Qu’on ne jette donc plus l’anathème comme l’avait fait Bossuet, à ces réprouvés, à ces juifs maudits, « esclaves partout où ils sont, sans honneur et sans liberté, parce que la main de Dieu est sur eux[1] » ; ces juifs sont nos « frères » et c’est le patriarche de Ferney qui les appelle ainsi ; ces juifs, qu’on persécute parce qu’ils « ne croient pas tout ce que croient les chrétiens », osent enfin dire à ceux-ci, par la bouche de Montesquieu : « Vos anciens préjugés contre nous, prenez-y garde, ce sont vos passions ; vous nous regardez plutôt comme vos ennemis que comme les ennemis de votre religion. Il faut que nous vous avertissions d’une chose : c’est que si quelqu’un dans la postérité ose jamais dire que, dans le siècle où nous vivons, les peuples d’Europe étaient policés, on vous citera pour prouver qu’ils étaient barbares ; et l’idée qu’on aura de vous sera telle qu’elle flétrira votre siècle et portera la haine sur vos contemporains[2] ».

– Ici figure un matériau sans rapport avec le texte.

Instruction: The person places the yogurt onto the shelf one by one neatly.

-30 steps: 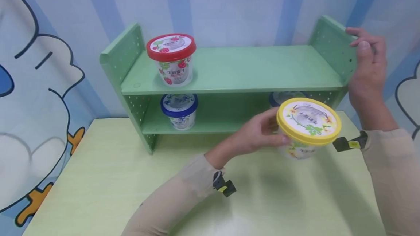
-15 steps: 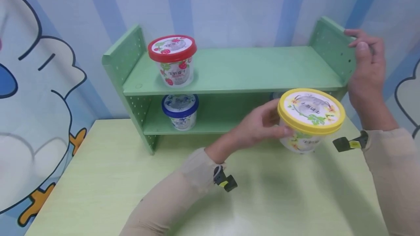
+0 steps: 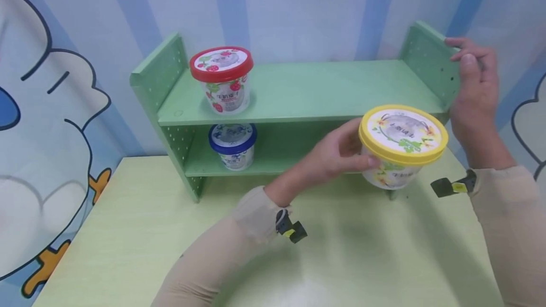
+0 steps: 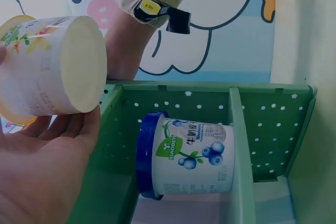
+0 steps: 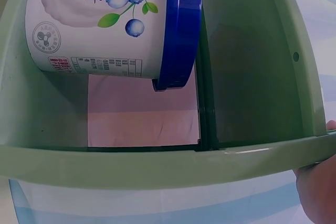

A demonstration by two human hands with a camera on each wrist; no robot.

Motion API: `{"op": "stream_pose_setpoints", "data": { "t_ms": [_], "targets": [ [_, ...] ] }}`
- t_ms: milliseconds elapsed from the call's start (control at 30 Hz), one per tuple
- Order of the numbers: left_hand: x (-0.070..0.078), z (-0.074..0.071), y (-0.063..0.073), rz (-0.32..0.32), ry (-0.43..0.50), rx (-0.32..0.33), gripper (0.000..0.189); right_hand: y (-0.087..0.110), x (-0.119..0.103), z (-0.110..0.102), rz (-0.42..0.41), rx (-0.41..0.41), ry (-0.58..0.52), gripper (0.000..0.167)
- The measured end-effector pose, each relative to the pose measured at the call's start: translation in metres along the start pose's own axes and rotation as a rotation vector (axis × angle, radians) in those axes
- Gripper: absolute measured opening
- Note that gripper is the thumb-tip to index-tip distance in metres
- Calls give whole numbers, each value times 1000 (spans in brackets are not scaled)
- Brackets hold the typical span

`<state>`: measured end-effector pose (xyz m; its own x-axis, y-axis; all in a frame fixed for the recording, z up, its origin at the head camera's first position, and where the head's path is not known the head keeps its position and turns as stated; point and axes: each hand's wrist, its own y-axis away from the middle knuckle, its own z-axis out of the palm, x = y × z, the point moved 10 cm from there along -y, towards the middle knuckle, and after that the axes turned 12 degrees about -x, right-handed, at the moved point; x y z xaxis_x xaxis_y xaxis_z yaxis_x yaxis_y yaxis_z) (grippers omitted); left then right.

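My left hand [image 3: 330,153] holds a tub with a yellow lid [image 3: 403,134] from its left side, thumb in front. The tub is in the air before the right half of a green two-tier shelf [image 3: 315,89], slightly tilted. In the left wrist view its pale base [image 4: 84,66] faces the shelf. My right hand [image 3: 477,91] grips the shelf's right side panel near the top; part of that grip is hidden. On the lower tier at the right stands a blueberry tub with a blue lid [image 5: 110,24], hidden in the head view behind the yellow-lidded tub.
A red-lidded strawberry tub [image 3: 223,79] stands on the upper tier at the left. Below it, another blue-lidded tub [image 3: 233,146] sits on the lower tier. The shelf stands on a pale green table [image 3: 128,231] against a striped, cartoon-printed wall [image 3: 298,13].
My left hand has raised the yellow-lidded tub from below the lower tier's level to the front edge of the upper tier. My right hand stays at the side panel.
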<state>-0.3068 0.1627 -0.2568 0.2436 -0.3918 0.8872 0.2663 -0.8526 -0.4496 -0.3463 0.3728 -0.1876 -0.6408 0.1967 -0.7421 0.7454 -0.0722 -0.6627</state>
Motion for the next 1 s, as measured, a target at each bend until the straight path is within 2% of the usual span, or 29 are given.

Supprimez, en effet, du dix-huitième siècle, cette philosophie généreuse qui a inspiré à un Montesquieu et à un Voltaire de si éloquents appels à l’humanité, que restera-t-il alors de l’histoire littéraire de cette époque, sinon des écrits, et nous savons lesquels, qu’on pourra citer pour prouver, en effet, que ces temps étaient barbares et pour démontrer, comme dit encore Montesquieu, « qu’on laissait corrompre la religion par une grossière ignorance ? »

On sait de quoi était faite cette humanité qui respirait alors dans tous les écrits : « de compassion, dit Condorcet,

  1. Bossuet : Disc. sur l’Hist. univers., p. II, ch. xx.
  2. Esprit des Lois, l. XXV, ch. xiii.